Is Your Child In Charge of Your Home?

Is Your Child IN CHARGE of Your Home? // jessconnell.com

Pandora is something I use almost every day. I’ve got a variety of playlists there, for when we’re feeling silly, worshipful, mellow, dancy, quiet, or happy. I love the control it gives me, to set the tone and go on with the day.

I’ve got a question for you: If your life was a Pandora playlist, who’s the one choosing the songs? You, or your child?

Many moms of young children are wearing themselves out giving their children endless choices, stressing over quirks, continually fretting about possible diagnoses and labels, and begging them to take bites, when maybe what’s needed is some plain old authority.

Let me ask you straight, Mama: Is your child actually bossing you around?

Think carefully before you answer.
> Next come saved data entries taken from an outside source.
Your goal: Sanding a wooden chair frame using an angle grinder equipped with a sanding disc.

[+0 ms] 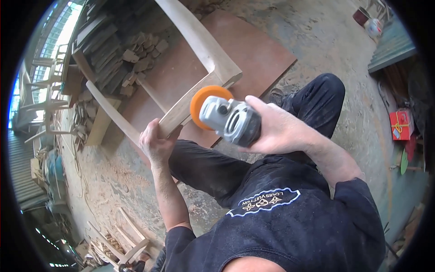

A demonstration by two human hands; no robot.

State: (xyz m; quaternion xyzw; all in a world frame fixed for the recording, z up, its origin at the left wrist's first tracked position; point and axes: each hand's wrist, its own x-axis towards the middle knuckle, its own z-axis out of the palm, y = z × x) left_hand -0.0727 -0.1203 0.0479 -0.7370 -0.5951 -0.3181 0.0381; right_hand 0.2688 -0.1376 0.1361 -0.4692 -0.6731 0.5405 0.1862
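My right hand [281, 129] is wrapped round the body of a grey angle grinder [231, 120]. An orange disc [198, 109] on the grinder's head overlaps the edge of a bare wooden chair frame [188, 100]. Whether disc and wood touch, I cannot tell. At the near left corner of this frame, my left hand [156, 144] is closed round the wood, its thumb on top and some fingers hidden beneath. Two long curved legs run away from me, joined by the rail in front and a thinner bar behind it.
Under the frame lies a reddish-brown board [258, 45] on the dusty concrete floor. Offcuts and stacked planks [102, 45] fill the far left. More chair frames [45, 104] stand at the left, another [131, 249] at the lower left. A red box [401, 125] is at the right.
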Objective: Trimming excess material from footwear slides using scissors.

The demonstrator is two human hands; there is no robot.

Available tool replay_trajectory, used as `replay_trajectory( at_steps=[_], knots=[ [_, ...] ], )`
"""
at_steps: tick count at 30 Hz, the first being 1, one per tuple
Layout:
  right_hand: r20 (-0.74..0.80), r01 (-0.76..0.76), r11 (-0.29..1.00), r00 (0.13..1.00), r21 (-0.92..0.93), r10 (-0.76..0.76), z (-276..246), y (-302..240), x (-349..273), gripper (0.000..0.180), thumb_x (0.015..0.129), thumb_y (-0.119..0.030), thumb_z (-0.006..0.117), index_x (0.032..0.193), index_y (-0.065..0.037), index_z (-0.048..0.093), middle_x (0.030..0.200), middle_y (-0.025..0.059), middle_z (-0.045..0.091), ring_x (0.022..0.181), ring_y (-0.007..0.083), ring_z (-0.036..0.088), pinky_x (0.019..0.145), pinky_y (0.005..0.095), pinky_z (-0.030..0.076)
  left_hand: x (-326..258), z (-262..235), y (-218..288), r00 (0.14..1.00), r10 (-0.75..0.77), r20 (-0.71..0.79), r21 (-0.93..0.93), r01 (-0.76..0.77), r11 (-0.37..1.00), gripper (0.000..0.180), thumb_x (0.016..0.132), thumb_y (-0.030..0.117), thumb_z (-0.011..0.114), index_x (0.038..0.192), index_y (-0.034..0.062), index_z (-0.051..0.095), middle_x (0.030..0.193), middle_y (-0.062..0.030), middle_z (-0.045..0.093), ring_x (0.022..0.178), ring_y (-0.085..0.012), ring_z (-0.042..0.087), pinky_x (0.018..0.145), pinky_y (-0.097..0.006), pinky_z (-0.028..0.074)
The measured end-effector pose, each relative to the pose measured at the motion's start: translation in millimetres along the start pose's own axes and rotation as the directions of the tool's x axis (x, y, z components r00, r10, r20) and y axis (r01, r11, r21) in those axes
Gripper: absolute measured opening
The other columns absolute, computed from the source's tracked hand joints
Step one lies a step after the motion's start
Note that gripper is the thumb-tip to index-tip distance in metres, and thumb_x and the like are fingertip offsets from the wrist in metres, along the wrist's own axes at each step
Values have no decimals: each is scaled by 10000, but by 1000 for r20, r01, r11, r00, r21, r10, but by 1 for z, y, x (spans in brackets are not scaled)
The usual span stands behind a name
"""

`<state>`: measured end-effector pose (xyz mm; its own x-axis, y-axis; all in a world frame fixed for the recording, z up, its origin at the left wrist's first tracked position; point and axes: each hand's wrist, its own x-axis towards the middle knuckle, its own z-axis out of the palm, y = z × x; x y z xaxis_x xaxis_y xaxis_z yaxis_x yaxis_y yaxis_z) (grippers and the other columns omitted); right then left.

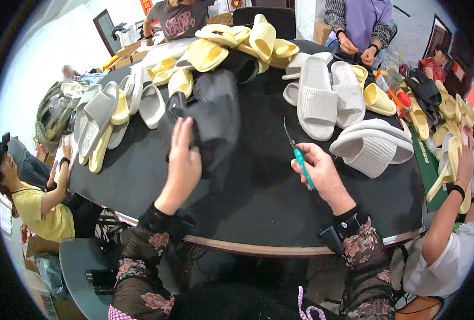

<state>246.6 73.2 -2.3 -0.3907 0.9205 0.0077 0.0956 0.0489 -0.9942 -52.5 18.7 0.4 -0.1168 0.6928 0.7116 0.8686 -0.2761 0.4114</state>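
My left hand has its fingers stretched out at the edge of black slippers that are smeared by motion. Whether it touches them I cannot tell. In my right hand is a green-handled tool with a thin, slightly curved metal tip, pointing up and away from me over the black table. Right of that hand, two light grey slippers lie stacked. Beyond it, a light grey slipper leans with its sole on the table.
Yellow slippers are heaped at the table's far side. Grey and yellow slippers stand in a row at the left. People sit or stand around: a yellow shirt at left, a purple top opposite, a white shirt at right.
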Motion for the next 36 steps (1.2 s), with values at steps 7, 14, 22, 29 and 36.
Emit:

Because I think many of us… (including me) would automatically say, “no way… I’m definitely in charge.” 

But consider– is your child:

  • the one demanding to do things?
  • guaranteed for a melt-down unless you let her wear the same princess dress everywhere she goes?
  • the one who sets the emotional tone for the home?
  • more likely to balk than to obey?
  • insistent that she can keep doing what she’s doing, even when you ask her to come to the table?
  • irritating your husband because the child doesn’t listen to him the first time he says something?
  • only willing to obey you if you ask in the “right” way?
  • given endless “choices” in order to cajole him into going along with your plans?

Mama, are you hopping to the beat of his/her drum, rather than the other way round?

A few specific diagnostic questions, to help you out:

  • If you ask out of the blue, will your child immediately go and get dressed or brush his/her hair or teeth, or will there be some pushback?
  • If you remind your child to get started on a chore, will they hop up and get started, no matter what they’re doing?
  • When you say it’s time to put away toys, or leave a friend’s house, do you get grumping and questions, or a disappointed-but-willing response? (Remember, we don’t need them to “fake it”… but they should listen to us and obey.)
  • Does your child generally go along with what you say, or regularly ask for exceptions? (“Could I not eat the _____?” “Do I have to ______?” “Couldn’t we just _______?” “Is there any way we could ______ instead?” “What if I _________?”)
  • If your child is jumping on the trampoline and you ask them to get down and come inside to help (cook dinner/put away dishes/something unpleasant but needful), do they come, or do they protest and delay?
  • When you tell your child to change their shirt, or wear a particular outfit, do they pleasantly go along with your instruction?

Recently, I had a child that I noticed had started answering almost every question I asked with a negative response.

  • “No, I was just…”
  • “I’m just going to _____ first…”
  • “But we want to keep doing this!”
  • “I wasn’t the ones who did that; that was _______…”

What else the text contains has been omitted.